18. Renacidos

8.3K 690 490
                                    

Me mordí la lengua mientras miraba con extrañeza —y repulsión— el nuevo uniforme que acababan de entregarme, el que debíamos usar a partir de la siguiente semana. Mi estómago estaba apretado ante la sola idea de usar falda en el trabajo, especialmente para una persona tan propensa a caerse en público como yo.

Guardé las prendas en mi bolso, suspirando, sin ganas ni de imaginar con qué tendría que lidiar el resto de la jornada. Mi único consuelo era que al día siguiente descansaba. Generalmente, los domingos todavía contaban como mi día «normal», mi día tranquilo. Los demonios también parecían darme un respiro, puesto que no se atrevían a aparecerse por mi casa.

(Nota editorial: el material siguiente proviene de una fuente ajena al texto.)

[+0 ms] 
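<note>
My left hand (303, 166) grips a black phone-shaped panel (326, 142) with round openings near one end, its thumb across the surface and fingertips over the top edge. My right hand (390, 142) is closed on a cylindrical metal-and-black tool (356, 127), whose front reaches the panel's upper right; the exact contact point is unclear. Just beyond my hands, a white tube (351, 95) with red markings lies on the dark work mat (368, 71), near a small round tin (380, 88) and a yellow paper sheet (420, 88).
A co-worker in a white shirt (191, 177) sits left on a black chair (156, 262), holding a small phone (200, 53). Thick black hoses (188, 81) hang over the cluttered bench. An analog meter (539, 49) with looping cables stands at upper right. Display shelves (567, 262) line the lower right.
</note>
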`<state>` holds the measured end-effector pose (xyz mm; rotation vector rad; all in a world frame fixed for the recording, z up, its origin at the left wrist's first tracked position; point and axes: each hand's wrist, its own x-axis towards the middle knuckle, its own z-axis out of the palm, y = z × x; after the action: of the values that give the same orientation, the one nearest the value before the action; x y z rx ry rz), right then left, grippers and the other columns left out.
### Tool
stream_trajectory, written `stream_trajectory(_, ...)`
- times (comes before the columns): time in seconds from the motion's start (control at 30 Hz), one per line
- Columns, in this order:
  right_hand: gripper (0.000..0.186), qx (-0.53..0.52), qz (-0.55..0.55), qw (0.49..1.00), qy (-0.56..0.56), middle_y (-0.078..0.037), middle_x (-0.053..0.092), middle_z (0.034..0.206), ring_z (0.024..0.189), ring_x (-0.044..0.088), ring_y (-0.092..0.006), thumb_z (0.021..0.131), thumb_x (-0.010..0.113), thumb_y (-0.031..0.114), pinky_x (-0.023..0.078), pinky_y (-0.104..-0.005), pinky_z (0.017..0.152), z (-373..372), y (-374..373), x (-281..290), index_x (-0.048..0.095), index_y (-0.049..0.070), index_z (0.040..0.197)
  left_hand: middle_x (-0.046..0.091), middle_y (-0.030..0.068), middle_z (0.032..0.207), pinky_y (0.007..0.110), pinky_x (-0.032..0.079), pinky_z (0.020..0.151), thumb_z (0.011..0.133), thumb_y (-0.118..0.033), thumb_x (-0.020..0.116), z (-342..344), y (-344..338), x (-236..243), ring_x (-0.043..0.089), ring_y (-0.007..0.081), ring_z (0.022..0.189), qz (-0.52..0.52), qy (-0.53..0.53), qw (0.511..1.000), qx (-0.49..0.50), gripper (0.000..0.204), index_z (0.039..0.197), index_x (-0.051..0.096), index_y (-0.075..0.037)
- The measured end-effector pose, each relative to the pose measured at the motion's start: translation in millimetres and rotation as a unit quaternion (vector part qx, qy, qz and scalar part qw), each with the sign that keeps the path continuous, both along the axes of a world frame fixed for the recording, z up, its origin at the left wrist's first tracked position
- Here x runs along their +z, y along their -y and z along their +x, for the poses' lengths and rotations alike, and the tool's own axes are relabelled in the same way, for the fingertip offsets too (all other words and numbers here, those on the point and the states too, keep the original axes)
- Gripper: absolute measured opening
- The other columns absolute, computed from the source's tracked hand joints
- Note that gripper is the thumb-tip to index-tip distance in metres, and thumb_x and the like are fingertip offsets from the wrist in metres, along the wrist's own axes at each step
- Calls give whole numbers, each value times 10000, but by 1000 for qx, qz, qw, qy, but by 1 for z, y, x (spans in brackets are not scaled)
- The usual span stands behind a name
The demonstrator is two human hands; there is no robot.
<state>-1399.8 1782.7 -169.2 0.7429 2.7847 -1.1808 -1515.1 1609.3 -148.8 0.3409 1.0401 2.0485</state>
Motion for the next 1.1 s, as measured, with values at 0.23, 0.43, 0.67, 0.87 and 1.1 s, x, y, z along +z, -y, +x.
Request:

No andaba muy animada, no después de la conversación que tuve con mis padres la noche anterior. No podía evitar andar arrastrando los pies por todos lados en la cafetería, porque se me había ocurrido que no quería hacer tiempo para averiguar sobre lo que pasó, el día en que nací.

Inicié la plática antes de que ellos se pusieran a dormir, con el pretexto de que había googleado mi propio nombre por curiosidad y hallé fotos de esa noticia por puro accidente. La charla no fue muy distinta de lo que leí en el viejo pedazo de papel, al menos en lo que respectaba a información relevante. Por supuesto, fue bastante más emotiva. Se me estrujó el corazón cuando mi madre no aguantó las lágrimas cuando recordó el tiempo que pasó abrazada a mí, a un cuerpo diminuto que no tenía signos vitales, y que parecía que jamás iba a tenerlos. Mi padre, en cambio, se conmovió cuando evocó el momento en que los doctores les avisaron que yo había comenzado a llorar. Me enteré también, de que yo fui la razón por la que mi madre se dedicó de lleno a la iglesia, pues para ella lo que ocurrió conmigo no podía explicarse de otra forma que no fuera un milagro. Para mi padre, no fue más que negligencia médica, algo que, siendo abogado, les hizo saber al hospital.

Más allá del hecho de que yo había nacido sin latidos ni respiración, y que luego de dos horas «reviví» sin explicación aparente, mis padres no tenían mayor conocimiento. Sin embargo, algo que sí fue de utilidad, fue descubrir que, un par de meses después del nacimiento de mi hermano y yo, el hospital sufrió un terrible incendio, perdiendo inmobiliario, maquinaria, registros y, lo más lamentable, varias vidas. La explicación que mis padres me dieron del por qué jamás me conversaron sobre todo aquello, fue porque les resultaba demasiado doloroso. Yo misma lo comprobé, al sacar a relucir el tema.

Con un leve empujón en mi hombro, alguien logró sacarme de mi ensimismamiento.

Lo único que alcancé a atisbar fue el cabello rojizo de Diana meneándose, antes de verla ingresar al baño.

En ese instante, como si la rabia fuera una chispa y la sangre de mi cuerpo gasolina, mi sistema se incendió en un santiamén para ir directamente tras ella. Inmediatamente después de que entré, vi cómo sus ojos verdes claros se abrieron como platos, sorprendiéndola posando frente al espejo con el deslucido nuevo uniforme encima de su propia ropa.

—Maldita sea, Masters, me asustaste —farfulló con desdén, enrollando las prendas en su brazo.

Cuando avanzó hacia la entrada, puse una mano encima del pomo. Su expresión de desaire se transformó en una de asombro y algo más, como... ¿miedo? La idea se me hizo ridícula. ¿cómo yo podría causarle miedo?

—Así que ahora soy Masters —murmuré. El matiz áspero en mi voz se me hizo ajeno, pero no me importó.

Ella dio dos pasos hacia atrás y se cruzó de brazos, apretujando las prendas. Al parecer, poco le importaba que se arrugaran.

—¿Qué no es tu apellido? —Su labio superior se torció en un gesto hipócrita que acrecentó la cólera que hervía en mí.

Y, al mismo tiempo, provocó una punzada aguda y dolorosa.